Rules
Rules
The following rules apply to all systems participating in the CHiME-9 Task 2 (ECHI) challenge:
- Training data: You may use the training subset of the ECHI dataset and any external datasets explicitly listed in the Data and pre-trained models section. If you believe a public dataset is missing, you may propose its inclusion before the deadline specified below.
- Development data: The development subset of ECHI may be used for evaluation purposes only. It must not be used for training or automatic tuning.
- Pre-trained models: Only the models listed in the Data and pre-trained models section may be used. If a useful model is missing, you may propose it for inclusion before the deadline.
- Streaming requirement: Systems must be streaming in nature — that is, they should process inputs sequentially over time with a maximum algorithmic latency of 20 ms. Systems must not access or rely on global information from a recording (e.g., global normalization, non-streaming speaker identification or diarization).
- Latency documentation: The report accompanying system submissions must include a clearly labeled section titled “Latency”, detailing any lookahead, chunk-based processing, and other latency-relevant characteristics. This must also include an explicit estimate of the average algorithmic and emission latency. Only systems meeting the 20 ms algorithmic latency constraint will be ranked.

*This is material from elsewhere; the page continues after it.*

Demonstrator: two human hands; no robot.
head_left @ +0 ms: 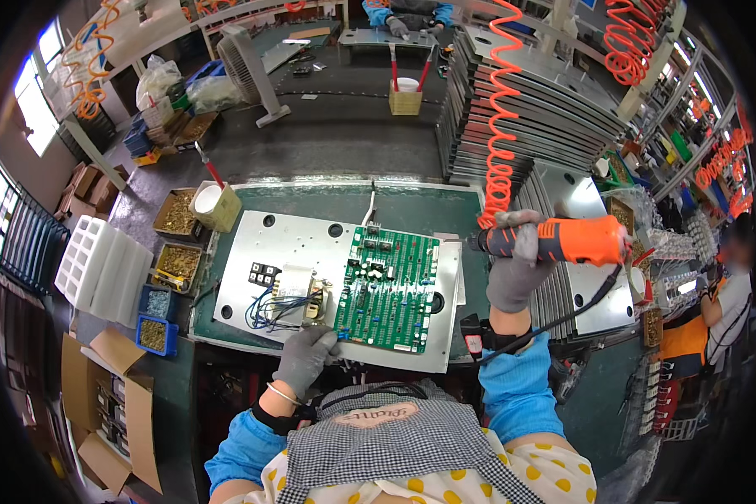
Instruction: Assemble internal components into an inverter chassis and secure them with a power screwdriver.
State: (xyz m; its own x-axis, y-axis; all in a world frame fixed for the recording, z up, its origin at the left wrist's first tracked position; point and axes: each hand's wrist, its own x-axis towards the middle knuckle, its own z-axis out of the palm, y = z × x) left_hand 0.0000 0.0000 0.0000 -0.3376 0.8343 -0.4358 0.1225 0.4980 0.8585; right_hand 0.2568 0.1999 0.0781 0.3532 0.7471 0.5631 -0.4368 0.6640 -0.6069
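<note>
My right hand (517,260), in a grey glove, is wrapped round an orange and black power screwdriver (584,241). The tool lies level above the right edge of the bench mat, with its nose to the left and a black cord running from its right end. Curled at the near edge of a silver metal plate (311,235), my gloved left hand (307,357) is closed beside the lower left corner of a green circuit board (386,294); what its fingertips hold, if anything, is hidden. A transformer (317,298) with blue wires sits on the plate left of the board.
Stacked metal plates (512,109) rise at the far right. An orange coiled hose (500,160) hangs behind the screwdriver. Bins of small hardware (179,260), white foam trays (101,273) and an open carton (113,403) stand left. A fan (248,76) and a co-worker's gloved hands (397,28) are beyond.
</note>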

- Evaluation integrity: Each recording in the evaluation set must be processed independently. The system must not be fine-tuned on the evaluation data or use global information across recordings. Within a session, systems must treat the Aria and the hearing aid devices independently.
Note: We are also interested in systems that might not fully meet the required 20 ms latency constraint and such systems and respective papers are welcome as contributions to the CHiME workshop. Thus, if your system violates any of the above rules (e.g., uses private data), you may still submit it, but it will not be included in the official rankings or considered for the subjective listening test stage.
Evaluation
Each system should output a single-channel rendition of each of the three conversational partners speaking to the device wearer (using either the hearing aid [HA] or Aria glasses). (For file naming conventions and format details see Submission; for how to evaluate your signals locally see Baseline and Evaluation Framework).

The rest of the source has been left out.